:: WHAT TO WORK ON ::
Reproduce the data exactly; no word may be added or dropped.

:: GIVEN MATERIAL ::
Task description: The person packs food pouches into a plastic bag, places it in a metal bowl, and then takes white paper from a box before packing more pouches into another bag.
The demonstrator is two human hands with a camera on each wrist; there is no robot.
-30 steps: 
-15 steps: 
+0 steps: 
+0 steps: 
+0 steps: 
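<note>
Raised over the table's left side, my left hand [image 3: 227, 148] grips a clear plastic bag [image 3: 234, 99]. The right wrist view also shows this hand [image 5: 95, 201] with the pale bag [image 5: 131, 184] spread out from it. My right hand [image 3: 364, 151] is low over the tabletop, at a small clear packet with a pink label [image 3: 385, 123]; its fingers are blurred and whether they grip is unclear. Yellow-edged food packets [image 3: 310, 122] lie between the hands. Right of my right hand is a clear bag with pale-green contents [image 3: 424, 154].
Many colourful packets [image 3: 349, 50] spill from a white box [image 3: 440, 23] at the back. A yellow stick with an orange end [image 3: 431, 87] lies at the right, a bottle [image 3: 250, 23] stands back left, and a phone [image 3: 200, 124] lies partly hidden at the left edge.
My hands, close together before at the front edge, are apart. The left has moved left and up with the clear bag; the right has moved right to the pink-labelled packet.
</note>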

:: TASK OUTPUT ::
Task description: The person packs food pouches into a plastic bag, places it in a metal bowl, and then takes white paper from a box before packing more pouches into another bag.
The demonstrator is two human hands with a camera on each wrist; there is no robot.
-30 steps: 
-15 steps: 
+0 steps: 
+0 steps: 
+0 steps: 
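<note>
Raised over the table's left side, my left hand [image 3: 227, 148] grips a clear plastic bag [image 3: 234, 99]. The right wrist view also shows this hand [image 5: 95, 201] with the pale bag [image 5: 131, 184] spread out from it. My right hand [image 3: 364, 151] is low over the tabletop, at a small clear packet with a pink label [image 3: 385, 123]; its fingers are blurred and whether they grip is unclear. Yellow-edged food packets [image 3: 310, 122] lie between the hands. Right of my right hand is a clear bag with pale-green contents [image 3: 424, 154].
Many colourful packets [image 3: 349, 50] spill from a white box [image 3: 440, 23] at the back. A yellow stick with an orange end [image 3: 431, 87] lies at the right, a bottle [image 3: 250, 23] stands back left, and a phone [image 3: 200, 124] lies partly hidden at the left edge.
My hands, close together before at the front edge, are apart. The left has moved left and up with the clear bag; the right has moved right to the pink-labelled packet.
</note>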

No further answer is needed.